Material for this task
------------------------

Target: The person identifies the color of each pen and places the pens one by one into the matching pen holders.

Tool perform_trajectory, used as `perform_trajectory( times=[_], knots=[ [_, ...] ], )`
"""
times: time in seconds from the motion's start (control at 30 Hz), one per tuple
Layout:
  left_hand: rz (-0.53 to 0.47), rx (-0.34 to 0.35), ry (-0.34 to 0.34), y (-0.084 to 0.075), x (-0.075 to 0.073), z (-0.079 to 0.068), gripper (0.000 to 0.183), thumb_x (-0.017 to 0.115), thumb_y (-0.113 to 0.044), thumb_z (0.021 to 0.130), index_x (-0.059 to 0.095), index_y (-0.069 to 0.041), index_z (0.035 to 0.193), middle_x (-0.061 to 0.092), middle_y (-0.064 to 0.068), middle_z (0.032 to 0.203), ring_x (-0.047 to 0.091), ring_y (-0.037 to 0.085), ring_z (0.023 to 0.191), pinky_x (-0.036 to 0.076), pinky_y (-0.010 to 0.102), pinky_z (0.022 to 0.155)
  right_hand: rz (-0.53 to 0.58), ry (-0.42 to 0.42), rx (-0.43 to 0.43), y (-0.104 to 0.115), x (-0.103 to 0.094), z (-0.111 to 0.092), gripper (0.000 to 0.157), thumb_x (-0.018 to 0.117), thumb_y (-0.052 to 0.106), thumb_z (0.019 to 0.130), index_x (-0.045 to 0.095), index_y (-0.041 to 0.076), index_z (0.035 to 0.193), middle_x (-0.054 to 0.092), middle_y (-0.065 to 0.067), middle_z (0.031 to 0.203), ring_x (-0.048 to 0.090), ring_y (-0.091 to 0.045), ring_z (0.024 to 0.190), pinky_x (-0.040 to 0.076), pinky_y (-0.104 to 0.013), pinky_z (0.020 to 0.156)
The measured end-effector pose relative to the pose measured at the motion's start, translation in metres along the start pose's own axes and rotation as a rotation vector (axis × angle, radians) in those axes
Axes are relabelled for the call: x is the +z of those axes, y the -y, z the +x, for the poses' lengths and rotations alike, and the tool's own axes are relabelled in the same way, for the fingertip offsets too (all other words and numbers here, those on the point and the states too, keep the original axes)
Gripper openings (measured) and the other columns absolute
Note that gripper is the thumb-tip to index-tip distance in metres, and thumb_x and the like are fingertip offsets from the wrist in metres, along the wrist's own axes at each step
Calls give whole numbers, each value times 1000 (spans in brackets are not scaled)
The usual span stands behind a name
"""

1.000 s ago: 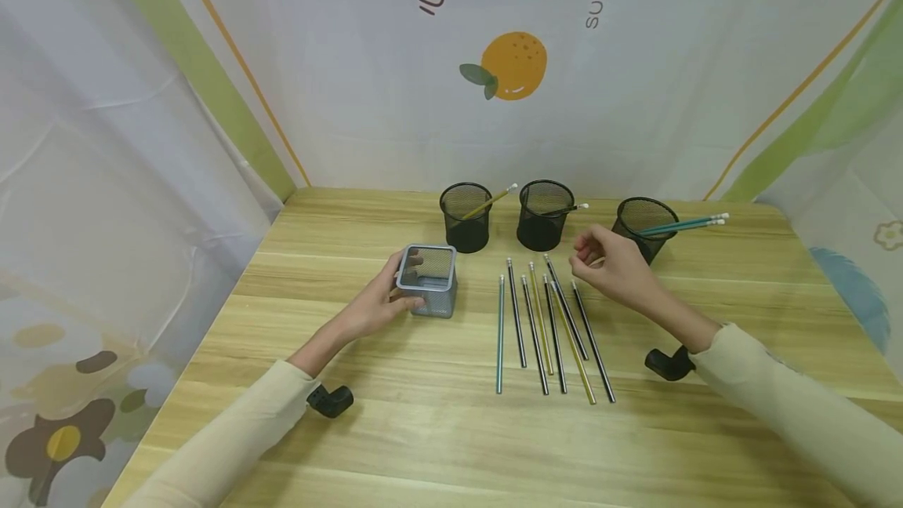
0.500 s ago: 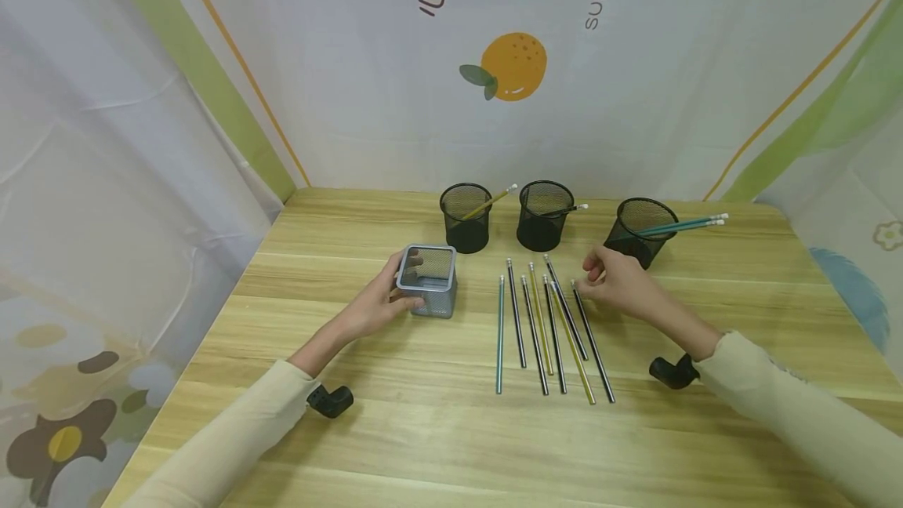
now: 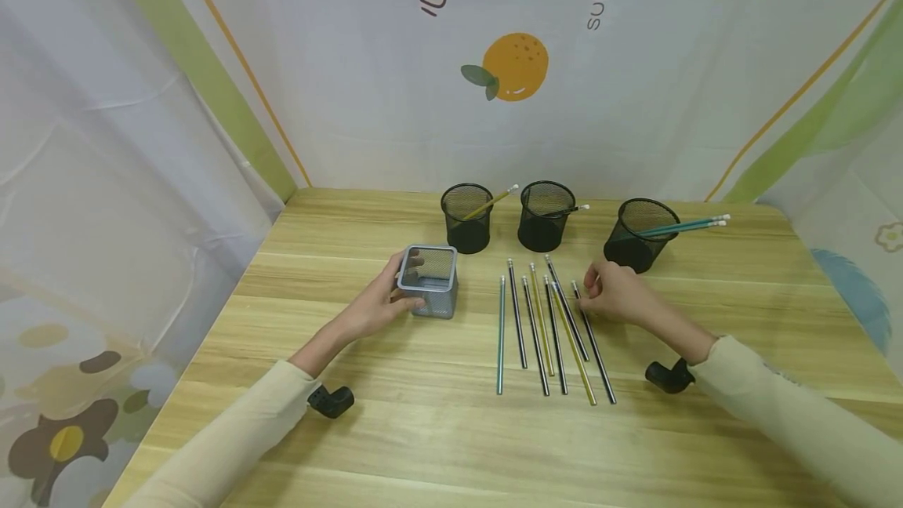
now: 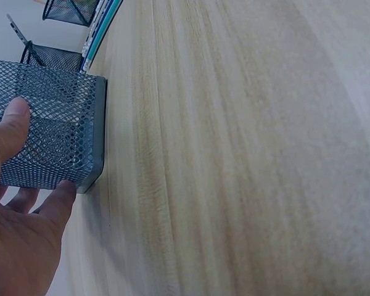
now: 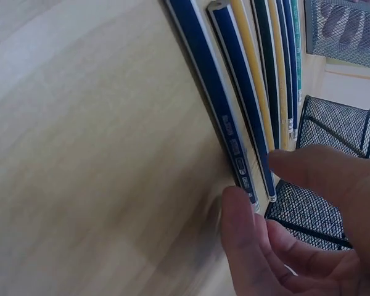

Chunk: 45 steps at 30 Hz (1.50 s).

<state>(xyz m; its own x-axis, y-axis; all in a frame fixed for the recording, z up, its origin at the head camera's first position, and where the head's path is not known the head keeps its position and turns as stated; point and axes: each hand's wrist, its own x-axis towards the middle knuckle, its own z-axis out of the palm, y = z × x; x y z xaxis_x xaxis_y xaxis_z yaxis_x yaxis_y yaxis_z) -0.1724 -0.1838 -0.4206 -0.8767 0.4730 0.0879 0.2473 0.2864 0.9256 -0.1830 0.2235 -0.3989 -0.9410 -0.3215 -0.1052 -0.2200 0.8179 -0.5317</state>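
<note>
My left hand (image 3: 374, 310) grips a square grey mesh pencil holder (image 3: 439, 304), thumb on the near side and fingers round the far side; in the left wrist view, the thumb lies across its mesh wall (image 4: 55, 135). My right hand (image 3: 617, 294) is low over the eraser end of the rightmost dark blue pencil (image 3: 598, 351). In the right wrist view, this blue pencil (image 5: 213, 86) lies with its end between thumb and forefinger, which are apart, the forefinger's tip right at its edge. Several blue, yellow and teal pencils (image 3: 501, 343) lie in a row to its left.
Three round black mesh cups stand at the back: the left cup (image 3: 468, 237) with a yellow pencil, the middle cup (image 3: 541, 235) with a dark one, the right cup (image 3: 631, 251) with teal pencils. A printed curtain (image 3: 381, 132) hangs behind the wooden table (image 3: 423, 445).
My right hand has come down and nearer to the person, from beside the right cup to the rightmost blue pencil's eraser end. The left hand and square holder have stayed in place.
</note>
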Motion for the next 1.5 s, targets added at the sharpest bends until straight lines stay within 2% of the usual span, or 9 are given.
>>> perform_trajectory(
  times=[0.27,0.47,0.7,0.9,1.2,1.5],
  knots=[
    [8,2,0,0,0,0,81,66,8,95,18,-4,159,30,30,155,35,49,139,39,53,110,15,38,25,-1,3,1,29,86,14,80,59,3,82,60,-3,72,56,-15,59,48,-30,55],
    [6,0,0,0,0,0,82,66,9,95,18,-5,159,30,29,155,35,48,139,39,53,110,5,32,6,-3,5,2,23,83,10,80,61,4,79,60,0,66,56,-13,55,48,-30,54],
    [3,-4,1,-2,0,0,82,66,8,95,18,-4,159,30,28,155,35,47,140,39,53,110,31,39,-9,-3,6,2,12,76,2,78,64,1,81,59,0,63,55,-13,53,49,-30,53],
    [7,-5,4,-2,0,0,81,66,8,95,18,-4,159,30,29,155,35,48,140,39,54,110,22,37,-36,-6,8,2,10,74,0,75,65,2,79,58,1,63,53,-13,54,48,-30,54],
    [-11,3,4,0,0,0,81,65,10,95,18,-4,159,29,29,155,33,48,141,40,52,110,24,17,-59,-5,2,1,10,73,2,73,66,3,80,62,1,69,57,-15,61,50,-31,57],
    [-17,2,3,0,0,0,81,65,10,95,18,-3,159,29,29,155,34,47,140,41,50,109,29,-25,-90,-6,-5,0,7,70,1,77,67,2,83,63,1,71,58,-15,66,51,-34,64]
  ],
)
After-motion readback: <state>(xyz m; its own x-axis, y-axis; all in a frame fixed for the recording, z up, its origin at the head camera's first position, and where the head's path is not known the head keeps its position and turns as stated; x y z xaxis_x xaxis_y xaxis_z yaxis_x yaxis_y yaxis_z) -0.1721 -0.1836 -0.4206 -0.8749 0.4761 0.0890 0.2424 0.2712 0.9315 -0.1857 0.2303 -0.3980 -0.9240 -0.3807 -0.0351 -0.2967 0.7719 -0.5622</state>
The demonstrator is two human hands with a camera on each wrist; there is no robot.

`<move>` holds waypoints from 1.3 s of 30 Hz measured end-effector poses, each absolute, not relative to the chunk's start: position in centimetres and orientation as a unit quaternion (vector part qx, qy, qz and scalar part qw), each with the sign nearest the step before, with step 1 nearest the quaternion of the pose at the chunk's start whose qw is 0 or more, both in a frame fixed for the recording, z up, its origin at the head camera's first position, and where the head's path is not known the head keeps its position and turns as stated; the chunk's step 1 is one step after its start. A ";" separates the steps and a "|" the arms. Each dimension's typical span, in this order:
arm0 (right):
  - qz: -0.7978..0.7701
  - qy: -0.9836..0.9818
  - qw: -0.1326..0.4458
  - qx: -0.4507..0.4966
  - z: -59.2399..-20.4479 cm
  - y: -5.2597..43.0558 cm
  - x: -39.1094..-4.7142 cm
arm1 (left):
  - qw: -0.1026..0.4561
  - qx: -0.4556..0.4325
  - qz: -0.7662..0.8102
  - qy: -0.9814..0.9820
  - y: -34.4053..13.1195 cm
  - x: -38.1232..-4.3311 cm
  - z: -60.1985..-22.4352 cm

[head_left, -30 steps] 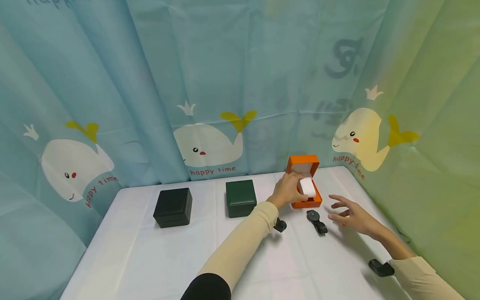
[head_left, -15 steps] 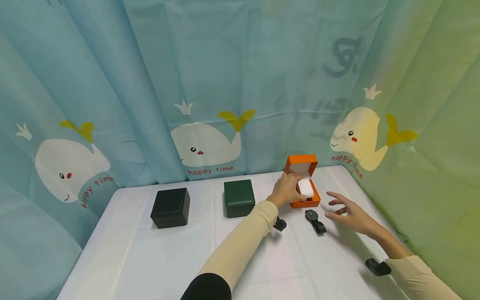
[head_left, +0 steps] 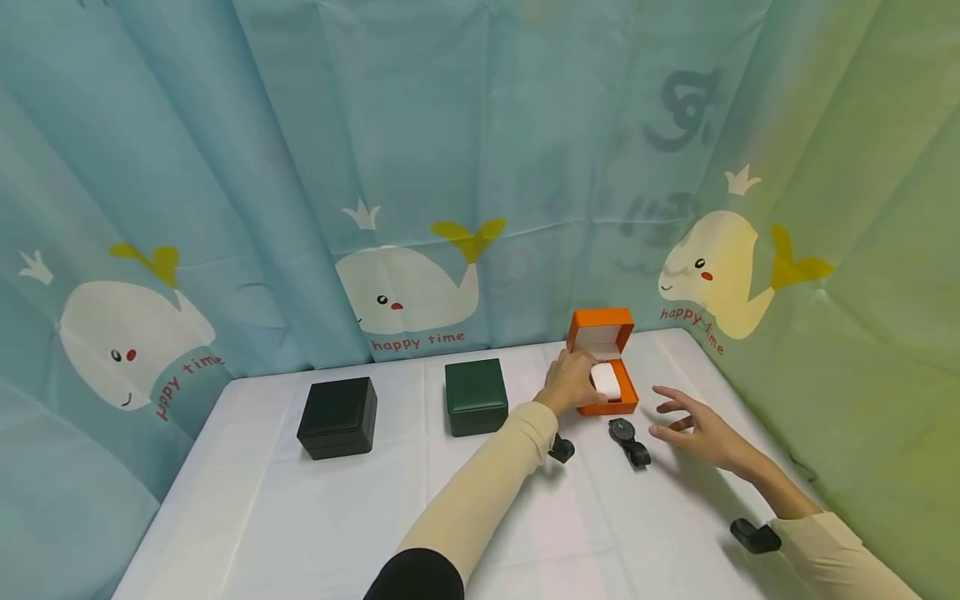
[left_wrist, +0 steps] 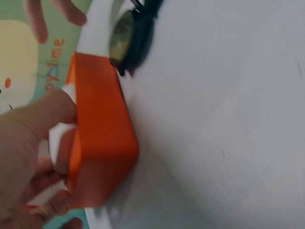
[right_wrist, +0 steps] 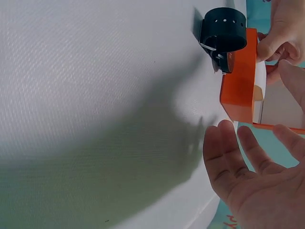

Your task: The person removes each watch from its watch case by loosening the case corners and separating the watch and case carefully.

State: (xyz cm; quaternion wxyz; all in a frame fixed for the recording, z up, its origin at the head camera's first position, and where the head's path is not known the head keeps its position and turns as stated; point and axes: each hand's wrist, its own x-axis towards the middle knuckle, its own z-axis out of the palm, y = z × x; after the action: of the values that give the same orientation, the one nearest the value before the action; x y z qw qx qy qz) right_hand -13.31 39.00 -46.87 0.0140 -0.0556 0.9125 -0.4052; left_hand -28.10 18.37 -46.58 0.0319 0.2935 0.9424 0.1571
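Note:
My left hand (head_left: 567,383) pinches a white watch cushion (head_left: 606,382) that sits in an open orange watch box (head_left: 613,408) at the back right of the table. In the left wrist view, fingers and thumb reach over the rim of the orange box (left_wrist: 102,114), partly hidden behind its wall. A black wristwatch (head_left: 622,431) lies just in front of the box, its dark strap (right_wrist: 224,31) looped in the right wrist view. To the right of the watch, my right hand (head_left: 705,431) hovers with fingers spread and relaxed, holding nothing.
A closed green box (head_left: 477,396) stands left of the orange one, beside my left forearm. Farther left is a closed black box (head_left: 339,417). All rest on a white-covered table (head_left: 337,525), backed by a whale-print curtain (head_left: 420,167).
The white cushion has sunk slightly lower into the orange box, with my left fingers going down alongside it. My right hand stays nearly still. The head view has shifted a little.

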 end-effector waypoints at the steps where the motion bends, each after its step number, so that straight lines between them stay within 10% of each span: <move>1: -0.405 0.912 0.013 -0.055 -46.9 39.0 -13.3 | 0.036 0.287 0.158 0.944 18.5 -28.1 -46.4; 39: -0.396 0.916 0.023 -0.056 -46.7 39.0 -13.7 | -0.025 0.295 0.040 0.954 18.7 -26.8 -45.9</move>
State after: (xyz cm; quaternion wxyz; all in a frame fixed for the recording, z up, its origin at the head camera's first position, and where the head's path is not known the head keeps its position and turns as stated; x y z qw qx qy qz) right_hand -13.72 39.04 -46.71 0.0226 -0.0560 0.9164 -0.3957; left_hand -26.79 18.73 -45.89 -0.0249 0.2947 0.9544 0.0404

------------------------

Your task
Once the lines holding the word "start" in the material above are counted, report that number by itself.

Task output
3